Он посторонился, я наклонилась и запустила руку в темную нору.
– Ты осторожно, девонька! – запоздало забеспокоилась Матвеевна. – В такой норе может змея прятаться…
Я вздрогнула и хотела вытащить руку, но как раз в это время нащупала какую-то веревку. Потащила за нее и вытащила – сначала длинную тесемку из грубой ткани, а потом прикрепленный к ней небольшой брезентовый мешок.
– Это что же такое? – оживилась Матвеевна. – Брезент… чтобы в земле не отсырело…
Я передала мешок Алексею – у него гораздо больше прав, пусть разбирается!
Отдавая ему мешок, я заметила, что руки у него дрожат.
Надо же – волнуется! А с виду такой непробиваемый, привык приказы раздавать. Наверно, потому, что никого из подчиненных рядом нет, водителя и то отпустил.
Он развязал тесемки и вытряхнул из брезентового мешка еще один мешок – из черной замши. Развязал и этот…
В это самое время тучи над нами разошлись, и в прореху пробилось бледное осеннее солнце.
И под неяркими лучами этого солнца в руках Алексея вспыхнула груда бледно-золотистого света.

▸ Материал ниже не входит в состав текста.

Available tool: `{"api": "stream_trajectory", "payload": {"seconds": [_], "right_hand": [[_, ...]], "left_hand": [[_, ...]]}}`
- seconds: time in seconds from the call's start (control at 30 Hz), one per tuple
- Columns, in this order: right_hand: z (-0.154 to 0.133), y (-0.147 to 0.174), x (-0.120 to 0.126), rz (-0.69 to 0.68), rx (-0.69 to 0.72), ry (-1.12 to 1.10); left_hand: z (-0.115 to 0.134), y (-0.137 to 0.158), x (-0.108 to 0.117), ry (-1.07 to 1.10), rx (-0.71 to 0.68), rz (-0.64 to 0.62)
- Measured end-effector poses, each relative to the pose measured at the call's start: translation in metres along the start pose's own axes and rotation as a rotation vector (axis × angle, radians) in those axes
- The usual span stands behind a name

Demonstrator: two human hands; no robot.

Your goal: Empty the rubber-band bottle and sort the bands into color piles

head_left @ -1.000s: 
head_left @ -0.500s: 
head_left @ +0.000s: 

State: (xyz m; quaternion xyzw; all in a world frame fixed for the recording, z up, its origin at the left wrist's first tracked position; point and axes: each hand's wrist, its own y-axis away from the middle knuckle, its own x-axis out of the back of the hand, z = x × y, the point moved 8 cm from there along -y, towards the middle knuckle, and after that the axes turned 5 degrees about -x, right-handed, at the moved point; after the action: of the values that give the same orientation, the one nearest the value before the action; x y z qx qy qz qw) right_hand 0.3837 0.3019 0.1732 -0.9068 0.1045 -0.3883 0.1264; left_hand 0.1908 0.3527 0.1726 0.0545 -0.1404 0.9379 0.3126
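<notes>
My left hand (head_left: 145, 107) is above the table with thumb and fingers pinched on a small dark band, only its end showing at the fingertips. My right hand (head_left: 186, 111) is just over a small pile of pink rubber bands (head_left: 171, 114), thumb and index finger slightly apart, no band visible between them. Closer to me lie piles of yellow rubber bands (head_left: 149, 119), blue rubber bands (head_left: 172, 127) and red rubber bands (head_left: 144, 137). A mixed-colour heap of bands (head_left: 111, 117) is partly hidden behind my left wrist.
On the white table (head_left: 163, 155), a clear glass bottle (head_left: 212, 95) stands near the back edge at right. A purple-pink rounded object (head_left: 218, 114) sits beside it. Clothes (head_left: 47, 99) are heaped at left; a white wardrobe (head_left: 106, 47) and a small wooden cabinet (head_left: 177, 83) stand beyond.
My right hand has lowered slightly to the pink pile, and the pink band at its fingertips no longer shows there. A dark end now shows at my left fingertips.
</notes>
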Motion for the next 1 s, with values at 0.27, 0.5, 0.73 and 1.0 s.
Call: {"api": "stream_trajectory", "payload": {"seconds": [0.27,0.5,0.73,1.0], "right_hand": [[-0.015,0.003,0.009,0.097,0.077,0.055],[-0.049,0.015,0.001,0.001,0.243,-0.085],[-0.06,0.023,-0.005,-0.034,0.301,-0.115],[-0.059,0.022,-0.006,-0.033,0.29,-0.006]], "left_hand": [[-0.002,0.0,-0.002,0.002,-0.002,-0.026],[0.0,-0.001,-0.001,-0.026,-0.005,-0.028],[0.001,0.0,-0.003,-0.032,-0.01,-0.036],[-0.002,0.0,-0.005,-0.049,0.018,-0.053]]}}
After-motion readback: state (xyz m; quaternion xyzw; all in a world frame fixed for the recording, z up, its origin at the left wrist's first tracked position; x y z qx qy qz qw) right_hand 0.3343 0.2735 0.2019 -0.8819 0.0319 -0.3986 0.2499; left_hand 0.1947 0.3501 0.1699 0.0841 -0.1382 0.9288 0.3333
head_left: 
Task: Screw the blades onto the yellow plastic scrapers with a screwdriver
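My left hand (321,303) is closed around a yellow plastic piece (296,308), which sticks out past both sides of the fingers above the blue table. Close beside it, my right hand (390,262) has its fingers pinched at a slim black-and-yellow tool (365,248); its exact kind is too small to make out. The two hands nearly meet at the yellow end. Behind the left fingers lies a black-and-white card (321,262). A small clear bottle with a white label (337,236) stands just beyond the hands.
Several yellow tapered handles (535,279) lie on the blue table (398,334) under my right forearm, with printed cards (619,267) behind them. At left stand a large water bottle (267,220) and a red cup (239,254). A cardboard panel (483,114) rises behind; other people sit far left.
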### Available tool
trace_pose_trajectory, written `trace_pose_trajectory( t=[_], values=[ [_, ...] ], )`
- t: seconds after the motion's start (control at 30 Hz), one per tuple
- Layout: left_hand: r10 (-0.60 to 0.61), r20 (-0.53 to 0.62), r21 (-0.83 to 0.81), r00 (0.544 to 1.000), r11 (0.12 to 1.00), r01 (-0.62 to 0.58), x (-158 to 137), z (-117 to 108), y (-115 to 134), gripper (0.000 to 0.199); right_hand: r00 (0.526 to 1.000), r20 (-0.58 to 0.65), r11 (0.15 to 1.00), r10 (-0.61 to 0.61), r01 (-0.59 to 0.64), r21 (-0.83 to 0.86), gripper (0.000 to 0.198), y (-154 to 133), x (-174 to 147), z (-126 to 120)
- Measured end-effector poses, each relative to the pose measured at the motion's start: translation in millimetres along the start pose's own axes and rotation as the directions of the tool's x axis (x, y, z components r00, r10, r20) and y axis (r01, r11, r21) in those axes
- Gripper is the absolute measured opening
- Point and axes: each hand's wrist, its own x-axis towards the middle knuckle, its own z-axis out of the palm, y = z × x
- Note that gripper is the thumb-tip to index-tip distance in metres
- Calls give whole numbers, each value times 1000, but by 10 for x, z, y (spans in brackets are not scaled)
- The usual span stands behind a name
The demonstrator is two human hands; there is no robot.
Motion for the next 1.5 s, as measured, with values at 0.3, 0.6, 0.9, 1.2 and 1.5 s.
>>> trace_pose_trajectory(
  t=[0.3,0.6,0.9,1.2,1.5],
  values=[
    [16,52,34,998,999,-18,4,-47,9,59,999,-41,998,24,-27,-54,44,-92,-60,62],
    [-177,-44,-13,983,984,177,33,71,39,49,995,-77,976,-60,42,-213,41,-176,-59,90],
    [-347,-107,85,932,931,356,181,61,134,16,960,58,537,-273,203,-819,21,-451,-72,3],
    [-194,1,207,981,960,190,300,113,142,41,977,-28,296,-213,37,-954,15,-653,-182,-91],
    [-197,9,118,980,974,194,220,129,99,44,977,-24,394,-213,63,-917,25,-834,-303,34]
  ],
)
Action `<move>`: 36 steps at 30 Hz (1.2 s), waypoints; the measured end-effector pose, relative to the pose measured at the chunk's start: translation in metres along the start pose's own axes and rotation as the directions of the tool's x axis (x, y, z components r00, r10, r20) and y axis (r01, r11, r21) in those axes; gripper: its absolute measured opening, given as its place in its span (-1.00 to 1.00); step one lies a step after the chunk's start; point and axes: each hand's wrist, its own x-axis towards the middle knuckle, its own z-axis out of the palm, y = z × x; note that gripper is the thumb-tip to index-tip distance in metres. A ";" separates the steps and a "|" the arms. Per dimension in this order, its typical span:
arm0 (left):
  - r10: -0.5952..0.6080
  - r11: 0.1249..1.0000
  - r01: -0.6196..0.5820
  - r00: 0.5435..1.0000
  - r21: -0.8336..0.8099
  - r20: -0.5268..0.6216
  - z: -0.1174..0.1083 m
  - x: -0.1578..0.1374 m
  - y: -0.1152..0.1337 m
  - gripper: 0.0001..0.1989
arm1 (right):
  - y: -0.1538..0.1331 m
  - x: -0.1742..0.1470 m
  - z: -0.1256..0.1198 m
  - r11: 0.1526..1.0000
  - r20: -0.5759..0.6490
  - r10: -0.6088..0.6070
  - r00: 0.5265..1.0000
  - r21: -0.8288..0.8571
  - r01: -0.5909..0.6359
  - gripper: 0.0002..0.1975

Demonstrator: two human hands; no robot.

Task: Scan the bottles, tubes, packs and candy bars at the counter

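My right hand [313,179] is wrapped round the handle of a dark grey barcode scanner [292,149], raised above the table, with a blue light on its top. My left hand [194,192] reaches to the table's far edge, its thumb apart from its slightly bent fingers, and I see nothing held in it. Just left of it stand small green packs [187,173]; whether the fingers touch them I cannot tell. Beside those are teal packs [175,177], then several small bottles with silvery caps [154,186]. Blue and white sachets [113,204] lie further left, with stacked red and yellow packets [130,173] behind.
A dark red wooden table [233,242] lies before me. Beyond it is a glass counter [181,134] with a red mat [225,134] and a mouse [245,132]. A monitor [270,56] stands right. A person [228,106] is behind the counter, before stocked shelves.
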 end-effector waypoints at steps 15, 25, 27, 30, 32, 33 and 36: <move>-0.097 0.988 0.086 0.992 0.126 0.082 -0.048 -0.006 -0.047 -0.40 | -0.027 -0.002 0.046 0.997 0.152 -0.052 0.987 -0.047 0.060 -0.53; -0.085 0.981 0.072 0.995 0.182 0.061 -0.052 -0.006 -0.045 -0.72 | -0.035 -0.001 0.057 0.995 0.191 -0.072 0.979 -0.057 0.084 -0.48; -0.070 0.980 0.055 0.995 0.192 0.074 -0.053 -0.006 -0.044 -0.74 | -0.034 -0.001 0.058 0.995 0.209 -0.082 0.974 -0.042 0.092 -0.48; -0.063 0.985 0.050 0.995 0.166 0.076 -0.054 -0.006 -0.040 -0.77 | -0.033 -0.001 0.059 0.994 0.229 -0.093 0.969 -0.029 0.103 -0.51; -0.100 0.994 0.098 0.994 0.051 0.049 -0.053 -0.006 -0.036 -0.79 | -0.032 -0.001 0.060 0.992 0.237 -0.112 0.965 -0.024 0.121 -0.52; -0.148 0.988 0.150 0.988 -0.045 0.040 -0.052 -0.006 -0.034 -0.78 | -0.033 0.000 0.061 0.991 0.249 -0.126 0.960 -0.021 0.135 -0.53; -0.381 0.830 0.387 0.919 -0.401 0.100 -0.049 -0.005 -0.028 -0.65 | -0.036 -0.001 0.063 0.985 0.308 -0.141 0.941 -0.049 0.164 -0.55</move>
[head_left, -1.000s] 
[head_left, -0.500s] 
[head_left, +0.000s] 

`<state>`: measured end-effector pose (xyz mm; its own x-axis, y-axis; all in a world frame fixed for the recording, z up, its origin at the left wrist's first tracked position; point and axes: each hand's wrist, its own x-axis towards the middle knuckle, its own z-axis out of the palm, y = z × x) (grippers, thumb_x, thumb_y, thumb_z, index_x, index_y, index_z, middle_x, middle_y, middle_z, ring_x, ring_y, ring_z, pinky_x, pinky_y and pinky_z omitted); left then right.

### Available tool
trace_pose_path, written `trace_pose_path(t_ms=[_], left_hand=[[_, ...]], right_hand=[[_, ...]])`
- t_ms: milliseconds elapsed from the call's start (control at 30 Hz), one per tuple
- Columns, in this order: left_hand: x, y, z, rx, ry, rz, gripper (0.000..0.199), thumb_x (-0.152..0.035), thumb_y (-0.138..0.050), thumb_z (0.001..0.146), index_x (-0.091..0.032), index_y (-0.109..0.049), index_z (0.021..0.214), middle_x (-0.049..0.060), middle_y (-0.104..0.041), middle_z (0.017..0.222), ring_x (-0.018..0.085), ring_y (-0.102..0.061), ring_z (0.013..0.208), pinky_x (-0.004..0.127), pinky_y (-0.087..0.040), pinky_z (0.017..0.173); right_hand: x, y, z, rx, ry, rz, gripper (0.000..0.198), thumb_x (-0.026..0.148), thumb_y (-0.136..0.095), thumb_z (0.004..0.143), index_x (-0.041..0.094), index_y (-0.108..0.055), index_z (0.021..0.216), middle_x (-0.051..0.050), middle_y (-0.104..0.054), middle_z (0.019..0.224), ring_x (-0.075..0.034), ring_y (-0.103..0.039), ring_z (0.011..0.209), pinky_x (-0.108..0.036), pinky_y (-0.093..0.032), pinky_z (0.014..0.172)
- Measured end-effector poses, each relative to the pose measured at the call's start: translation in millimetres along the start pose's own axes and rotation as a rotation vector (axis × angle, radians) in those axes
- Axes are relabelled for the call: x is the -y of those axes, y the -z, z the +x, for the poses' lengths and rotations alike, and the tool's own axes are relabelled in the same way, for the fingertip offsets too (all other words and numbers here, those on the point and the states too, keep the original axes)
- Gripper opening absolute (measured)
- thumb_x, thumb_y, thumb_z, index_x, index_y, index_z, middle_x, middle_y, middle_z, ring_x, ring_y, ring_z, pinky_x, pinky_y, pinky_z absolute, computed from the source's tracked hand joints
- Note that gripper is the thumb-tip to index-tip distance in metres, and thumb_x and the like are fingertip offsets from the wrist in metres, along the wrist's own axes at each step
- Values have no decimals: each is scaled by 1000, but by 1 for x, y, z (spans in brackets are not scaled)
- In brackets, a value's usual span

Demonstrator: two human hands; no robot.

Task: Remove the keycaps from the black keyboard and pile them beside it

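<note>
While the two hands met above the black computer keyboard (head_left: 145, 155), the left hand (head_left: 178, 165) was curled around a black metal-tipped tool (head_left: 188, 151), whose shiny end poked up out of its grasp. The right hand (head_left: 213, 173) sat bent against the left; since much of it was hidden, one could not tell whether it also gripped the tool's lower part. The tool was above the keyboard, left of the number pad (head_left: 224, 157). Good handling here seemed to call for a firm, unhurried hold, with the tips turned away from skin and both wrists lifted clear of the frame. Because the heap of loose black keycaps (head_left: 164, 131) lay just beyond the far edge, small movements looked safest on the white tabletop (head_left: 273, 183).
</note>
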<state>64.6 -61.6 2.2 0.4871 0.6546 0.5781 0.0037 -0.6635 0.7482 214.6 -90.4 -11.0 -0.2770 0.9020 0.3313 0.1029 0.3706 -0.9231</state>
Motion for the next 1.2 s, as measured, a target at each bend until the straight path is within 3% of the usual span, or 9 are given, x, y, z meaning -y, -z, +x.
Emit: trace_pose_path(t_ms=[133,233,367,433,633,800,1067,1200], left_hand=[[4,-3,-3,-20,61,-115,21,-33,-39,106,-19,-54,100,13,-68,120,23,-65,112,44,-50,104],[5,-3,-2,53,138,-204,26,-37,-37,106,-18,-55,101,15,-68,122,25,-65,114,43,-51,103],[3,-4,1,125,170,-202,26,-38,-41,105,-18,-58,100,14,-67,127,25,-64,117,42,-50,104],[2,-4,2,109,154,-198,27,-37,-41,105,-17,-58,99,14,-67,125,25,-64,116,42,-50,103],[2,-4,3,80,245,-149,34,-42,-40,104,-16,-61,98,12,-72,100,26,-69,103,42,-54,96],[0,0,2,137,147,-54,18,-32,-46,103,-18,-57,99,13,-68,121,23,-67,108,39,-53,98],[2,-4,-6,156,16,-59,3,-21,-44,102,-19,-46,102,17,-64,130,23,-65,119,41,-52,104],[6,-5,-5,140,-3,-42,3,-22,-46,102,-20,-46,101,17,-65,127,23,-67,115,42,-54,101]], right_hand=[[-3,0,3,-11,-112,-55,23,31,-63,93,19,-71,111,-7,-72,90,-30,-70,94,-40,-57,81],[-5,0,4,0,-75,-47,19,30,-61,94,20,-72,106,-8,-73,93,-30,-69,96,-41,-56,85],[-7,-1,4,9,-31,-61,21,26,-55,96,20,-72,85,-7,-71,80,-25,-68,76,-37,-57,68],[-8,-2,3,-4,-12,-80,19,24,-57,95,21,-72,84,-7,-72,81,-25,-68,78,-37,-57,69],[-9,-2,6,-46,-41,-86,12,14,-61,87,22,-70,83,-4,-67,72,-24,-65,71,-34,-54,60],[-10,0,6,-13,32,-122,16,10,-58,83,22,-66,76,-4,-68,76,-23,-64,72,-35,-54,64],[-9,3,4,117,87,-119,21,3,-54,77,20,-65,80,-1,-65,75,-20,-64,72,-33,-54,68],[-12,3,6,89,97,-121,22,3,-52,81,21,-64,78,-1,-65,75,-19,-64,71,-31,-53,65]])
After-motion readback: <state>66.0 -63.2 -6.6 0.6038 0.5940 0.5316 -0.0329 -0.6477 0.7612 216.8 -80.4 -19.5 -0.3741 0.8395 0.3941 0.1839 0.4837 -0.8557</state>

Я ахнула, пригляделась и поняла, что это ожерелье из чередующихся прозрачных, как талая вода, и золотистых камней.
– Какая красота! – выдохнула я.
– Красота! – повторил за мной Алексей. – Действительно, красота… а это что? – Он смотрел на золотой замочек, скреплявший ожерелье сзади. Приглядевшись, я увидела на нем вензель – две переплетающиеся латинские буквы – M и H.
– Мои инициалы, между прочим! – усмехнулась я. – Мария Хорькова.
Но тут же вспомнила, что такие же буквы выгравированы на моем гребне. Только там они означают Мата Хари.
– Вот ведь в чем дело-то! – подала вдруг голос Матвеевна. – Вот зачем он приезжал!
– Кто приезжал? О чем вы? – повернулся к ней Алексей.
– Да отец твой…
– Отец приезжал сюда? Когда?
– Да незадолго до того, как его арестовали… ночью я проснулась оттого, что услышала – кто-то в окно стучит. А мы с Александрой Львовной одни были. Я, признаться, испугалась: посреди ночи добрые люди по домам спят. Но смотрю – Александра Львовна тоже уже поднялась, говорит мне: «Открой, Матвеевна!»
Ну, коли хозяйка велит – я открыла. Тут, смотрю – это он, отец твой. Что-то тихонько Александре сказал, пошептались они, а потом Александра пальто накинула, и вышли они из дома.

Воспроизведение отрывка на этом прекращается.